Father Ihyula, who serves as a university chaplain and emergency relief coordinator under the archdiocese of the capital of Benue state, Makurdi, accused the Muslim-led federal government of Nigeria of covering up a ceaseless, decade-long slaughter of his people by ethnic Fulani groups. The groups often appear in media identified only by the secular description of nomadic “herdsmen,” or as unspecified “gunmen” or “bandits.”
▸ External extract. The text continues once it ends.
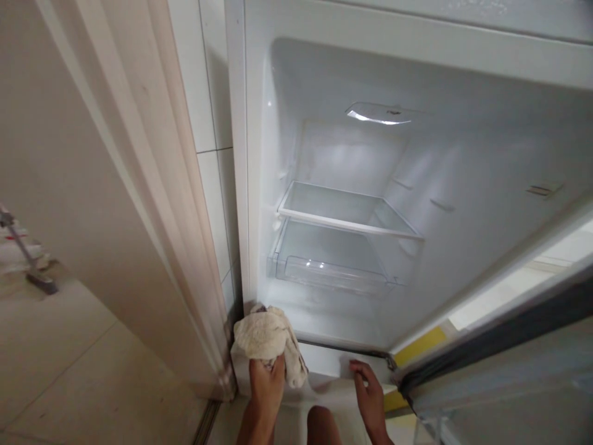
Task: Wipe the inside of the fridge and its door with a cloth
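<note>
We face an open white fridge with a glass shelf above a clear drawer. A bunched beige cloth is at the fridge's lower left front corner, gripped in our left hand; our right hand, fingers loosely curled, is near the right end.

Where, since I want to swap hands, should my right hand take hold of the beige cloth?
Probably by the loose fold at the right of the beige cloth, coming from the right. The left hand grips the bunched cloth's near, lower part, while that fold hangs beside it, apparently free. The right hand is on that side, with nothing visible in it.
</note>
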The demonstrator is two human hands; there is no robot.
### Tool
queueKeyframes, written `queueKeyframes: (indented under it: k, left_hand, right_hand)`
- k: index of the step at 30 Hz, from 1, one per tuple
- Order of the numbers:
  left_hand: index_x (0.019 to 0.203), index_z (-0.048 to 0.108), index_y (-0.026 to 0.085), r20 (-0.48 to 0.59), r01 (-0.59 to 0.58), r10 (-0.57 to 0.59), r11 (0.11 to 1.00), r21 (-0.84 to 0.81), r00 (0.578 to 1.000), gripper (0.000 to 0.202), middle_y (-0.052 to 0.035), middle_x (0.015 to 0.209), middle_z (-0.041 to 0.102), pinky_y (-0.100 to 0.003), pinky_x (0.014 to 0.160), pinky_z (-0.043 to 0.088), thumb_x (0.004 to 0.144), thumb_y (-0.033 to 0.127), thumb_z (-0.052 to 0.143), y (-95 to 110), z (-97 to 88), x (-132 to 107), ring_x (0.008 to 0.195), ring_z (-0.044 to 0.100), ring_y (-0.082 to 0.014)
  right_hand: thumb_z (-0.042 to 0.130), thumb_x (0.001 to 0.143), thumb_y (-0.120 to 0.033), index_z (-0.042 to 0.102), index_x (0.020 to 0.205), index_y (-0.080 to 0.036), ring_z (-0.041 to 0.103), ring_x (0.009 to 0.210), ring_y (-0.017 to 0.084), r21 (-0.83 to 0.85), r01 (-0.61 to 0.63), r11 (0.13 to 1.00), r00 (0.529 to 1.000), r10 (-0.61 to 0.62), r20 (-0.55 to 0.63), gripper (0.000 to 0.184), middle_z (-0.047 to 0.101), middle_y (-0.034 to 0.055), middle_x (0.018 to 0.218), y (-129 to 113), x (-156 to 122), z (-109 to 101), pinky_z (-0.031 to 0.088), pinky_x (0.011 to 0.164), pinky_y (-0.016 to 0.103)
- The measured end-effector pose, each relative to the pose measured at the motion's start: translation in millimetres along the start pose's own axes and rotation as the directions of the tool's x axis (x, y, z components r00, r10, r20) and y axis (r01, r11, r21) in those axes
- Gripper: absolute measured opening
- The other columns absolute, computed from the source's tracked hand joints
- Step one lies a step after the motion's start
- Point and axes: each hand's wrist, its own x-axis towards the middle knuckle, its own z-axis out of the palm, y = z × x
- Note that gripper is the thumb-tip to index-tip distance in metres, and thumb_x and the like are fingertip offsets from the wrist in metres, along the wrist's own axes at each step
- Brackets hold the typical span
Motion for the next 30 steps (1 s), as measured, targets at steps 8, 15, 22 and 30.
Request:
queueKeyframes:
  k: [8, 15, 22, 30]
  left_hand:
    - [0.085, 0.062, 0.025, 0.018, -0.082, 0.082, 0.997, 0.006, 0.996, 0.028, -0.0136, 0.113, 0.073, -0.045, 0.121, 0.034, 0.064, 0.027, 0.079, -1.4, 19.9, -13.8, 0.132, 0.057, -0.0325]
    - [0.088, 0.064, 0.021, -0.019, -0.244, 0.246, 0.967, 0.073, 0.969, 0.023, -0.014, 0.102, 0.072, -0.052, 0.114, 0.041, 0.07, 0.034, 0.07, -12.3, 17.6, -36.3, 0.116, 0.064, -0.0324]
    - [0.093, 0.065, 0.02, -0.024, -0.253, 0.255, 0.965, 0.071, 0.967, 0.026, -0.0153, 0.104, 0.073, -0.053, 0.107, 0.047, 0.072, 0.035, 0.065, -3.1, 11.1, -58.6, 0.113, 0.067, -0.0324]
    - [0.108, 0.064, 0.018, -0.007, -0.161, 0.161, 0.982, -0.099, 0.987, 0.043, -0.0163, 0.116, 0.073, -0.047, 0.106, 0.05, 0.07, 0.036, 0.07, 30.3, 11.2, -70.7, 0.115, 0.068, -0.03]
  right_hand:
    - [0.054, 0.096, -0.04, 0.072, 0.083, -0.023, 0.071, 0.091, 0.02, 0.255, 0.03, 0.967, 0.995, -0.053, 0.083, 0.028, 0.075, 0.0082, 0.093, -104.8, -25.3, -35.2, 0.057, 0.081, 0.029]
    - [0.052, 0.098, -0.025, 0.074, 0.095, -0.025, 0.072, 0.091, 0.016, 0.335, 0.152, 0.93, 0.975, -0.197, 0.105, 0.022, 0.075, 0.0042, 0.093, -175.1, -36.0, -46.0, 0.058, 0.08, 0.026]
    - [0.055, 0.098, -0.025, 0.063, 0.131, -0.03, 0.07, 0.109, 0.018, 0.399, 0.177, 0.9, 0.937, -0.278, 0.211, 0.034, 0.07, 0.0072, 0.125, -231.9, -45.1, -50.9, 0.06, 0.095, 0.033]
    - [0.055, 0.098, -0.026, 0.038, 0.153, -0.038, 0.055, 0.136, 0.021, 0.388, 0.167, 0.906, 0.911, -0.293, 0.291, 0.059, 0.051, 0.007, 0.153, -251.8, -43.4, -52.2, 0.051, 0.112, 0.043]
“In fact, people were even warned not to say they are Fulani herdsmen who have been causing these atrocities such that when you open the general media they are talking about bandits – bandits or they say ‘unknown gunmen’ or things like that,” Father Ihyula noted, “so you read about bandits. It’s rubbish: they are Fulani men going about with cattle and with guns and killing people and the government won’t do anything about it.”

The “gunmen” target Christian villages throughout the region known as the “Middle Belt,” the span across central Nigeria where Benue state is located. Village attacks often involve the jihadists burning down homes, killing the men, and abducting and raping the women. Those who manage to escape are often semi-permanently displaced, forced into internally displaced persons (IDP) camps where some have languished for over a decade in conditions Father Ihyula described as “worse than animals.”
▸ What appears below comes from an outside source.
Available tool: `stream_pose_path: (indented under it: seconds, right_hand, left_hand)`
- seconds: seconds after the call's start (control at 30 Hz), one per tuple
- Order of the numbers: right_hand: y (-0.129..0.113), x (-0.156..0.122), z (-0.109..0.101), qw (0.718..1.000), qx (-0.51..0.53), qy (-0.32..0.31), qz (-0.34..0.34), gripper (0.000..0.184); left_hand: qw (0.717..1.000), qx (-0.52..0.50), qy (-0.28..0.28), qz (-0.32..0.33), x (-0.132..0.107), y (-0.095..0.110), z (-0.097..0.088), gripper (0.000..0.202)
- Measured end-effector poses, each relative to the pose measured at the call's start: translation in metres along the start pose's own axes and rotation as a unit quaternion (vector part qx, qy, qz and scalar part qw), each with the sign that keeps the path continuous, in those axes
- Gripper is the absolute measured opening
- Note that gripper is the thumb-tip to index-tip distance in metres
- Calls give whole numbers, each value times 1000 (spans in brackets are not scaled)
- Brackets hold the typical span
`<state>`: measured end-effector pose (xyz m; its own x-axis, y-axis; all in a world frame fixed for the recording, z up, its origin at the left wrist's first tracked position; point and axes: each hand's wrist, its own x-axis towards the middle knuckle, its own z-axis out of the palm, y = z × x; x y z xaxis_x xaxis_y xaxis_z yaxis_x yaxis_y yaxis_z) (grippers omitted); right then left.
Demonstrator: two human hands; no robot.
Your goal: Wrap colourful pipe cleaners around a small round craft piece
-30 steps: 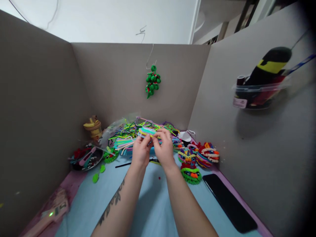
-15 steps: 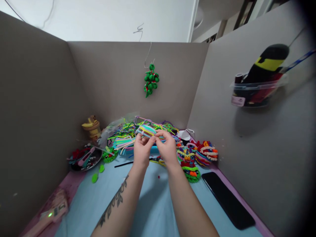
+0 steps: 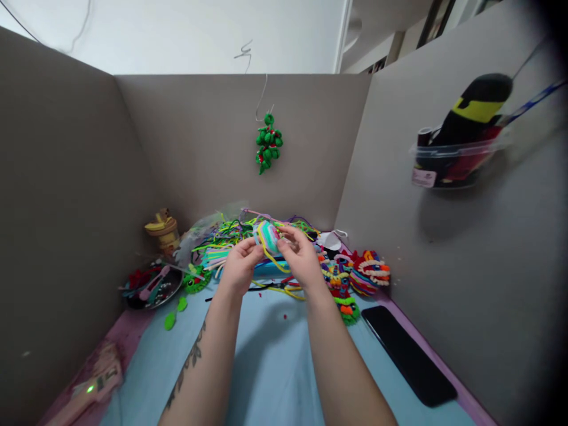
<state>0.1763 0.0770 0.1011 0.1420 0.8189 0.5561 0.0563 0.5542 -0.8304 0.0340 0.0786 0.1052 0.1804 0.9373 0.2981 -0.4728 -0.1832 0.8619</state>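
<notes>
The right grip (image 3: 302,259) pinches a small, rounded, pastel-striped piece of fuzzy strands (image 3: 268,236) between thumb and fingers, holding it up above the desk, between the two hands. The left grip (image 3: 239,265) has its thumb and fingertips drawn close together at the piece's left edge; whether it nips a strand there, I cannot tell. A loose yellow strand (image 3: 276,261) trails down from the piece.

Tall grey panels (image 3: 199,142) enclose three sides of the desk (image 3: 275,378), which is spread with light-blue cloth. Behind the hands, toward the back panel, lies a tangled heap of green, yellow and purple fuzzy strands (image 3: 215,241). A flat, glossy black rectangular phone (image 3: 410,355) rests at the right edge. On the right panel hangs a clear plastic tub (image 3: 455,151), with a black-and-yellow handle (image 3: 479,106) leaning out of it. Multicoloured fuzzy ornaments (image 3: 370,275) cluster beyond the right forearm. A round metal dish (image 3: 172,289) of small parts sits at the left; a green-and-red fuzzy ornament (image 3: 268,142) hangs from a wire on the back panel. Near the dish are two flat, bright-green ovals (image 3: 170,320), and a tiny red speck (image 3: 284,316) lies on the cloth between the forearms.
</notes>
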Motion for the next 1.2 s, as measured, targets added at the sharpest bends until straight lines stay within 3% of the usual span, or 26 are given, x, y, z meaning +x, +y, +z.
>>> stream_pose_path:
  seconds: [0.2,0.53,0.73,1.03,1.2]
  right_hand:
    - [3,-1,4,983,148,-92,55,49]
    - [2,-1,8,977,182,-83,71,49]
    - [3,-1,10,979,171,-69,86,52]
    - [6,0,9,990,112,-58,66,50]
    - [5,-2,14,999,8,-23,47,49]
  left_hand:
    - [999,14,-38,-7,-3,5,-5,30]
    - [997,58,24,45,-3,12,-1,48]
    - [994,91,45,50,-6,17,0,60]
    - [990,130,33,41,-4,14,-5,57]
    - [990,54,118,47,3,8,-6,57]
Benue officials estimate that as many as 2 million people were internally displaced in Nigeria as of 2022.

Nigerian leaders, most prominently ethnic Fulani former President Muhammadu Buhari, acknowledged the killings but claimed much of the situation was a conflict between the herdsmen and the indigenous Christians, often claiming that “climate change” was to blame for the bloodshed. Climate alarmism has been lucrative for the Nigerian government; American climate czar John Kerry pledged during a trip to Nigeria last year that Abuja would have access to a $12 billion “climate action” fund. Father Ihyula energetically rejected claims of a relationship between the climate and the jihad, noting the alleged climate crisis is global and “people in the U.S. are not killing people because there is climate change.”

Jihadist sieges of Nigerian Christian communities became a topic of concern in Washington this month as the House Foreign Affairs Committee hosted a hearing on global religious persecution. The hearing was prompted by meetings Father Ihyula and Bishop Wilfred Anagbe of the Diocese of Makurdi held with lawmakers through cooperation with Aid to the Church in Need, a pontifical charity organization.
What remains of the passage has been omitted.